**DIRECTIONS FOR THIS TASK:** Word for word, copy the data that follows and skip its pictures.

§

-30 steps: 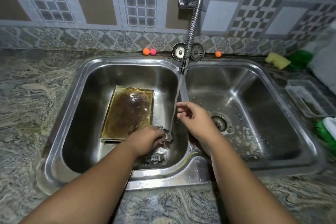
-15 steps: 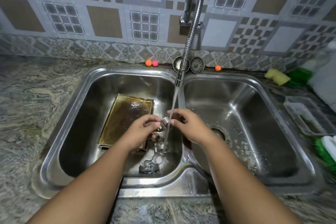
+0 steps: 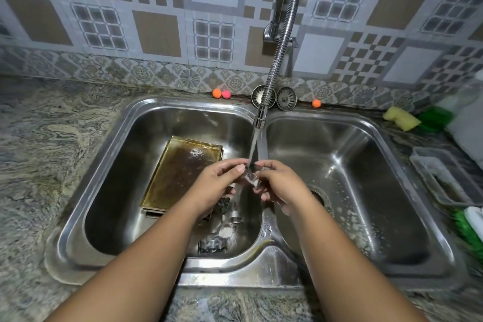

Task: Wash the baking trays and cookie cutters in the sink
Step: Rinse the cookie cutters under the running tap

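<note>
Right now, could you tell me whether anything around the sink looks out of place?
Both sink strainers sit out behind the sink, not in place, and the baking tray is heavily browned.

Location: domestic kitchen. Indicators: a double-bowl steel sink [image 3: 261,269] set into a marbled stone counter [image 3: 52,138], a flexible-hose tap [image 3: 283,60] on a wall of patterned tiles [image 3: 156,34], two sink strainers [image 3: 286,98], a yellow sponge [image 3: 401,117], and a stained baking tray [image 3: 180,170] in the left bowl
</note>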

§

**WRITTEN ANSWER:**
-30 steps: 
-15 steps: 
+0 steps: 

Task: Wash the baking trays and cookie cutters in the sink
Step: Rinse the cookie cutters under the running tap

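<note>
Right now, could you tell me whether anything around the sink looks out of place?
Both sink strainers sit out behind the sink, not in place, and the baking tray is heavily browned.

Location: domestic kitchen. Indicators: a double-bowl steel sink [image 3: 261,269] set into a marbled stone counter [image 3: 52,138], a flexible-hose tap [image 3: 283,60] on a wall of patterned tiles [image 3: 156,34], two sink strainers [image 3: 286,98], a yellow sponge [image 3: 401,117], and a stained baking tray [image 3: 180,170] in the left bowl
</note>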

The exercise is done, with nothing left to add.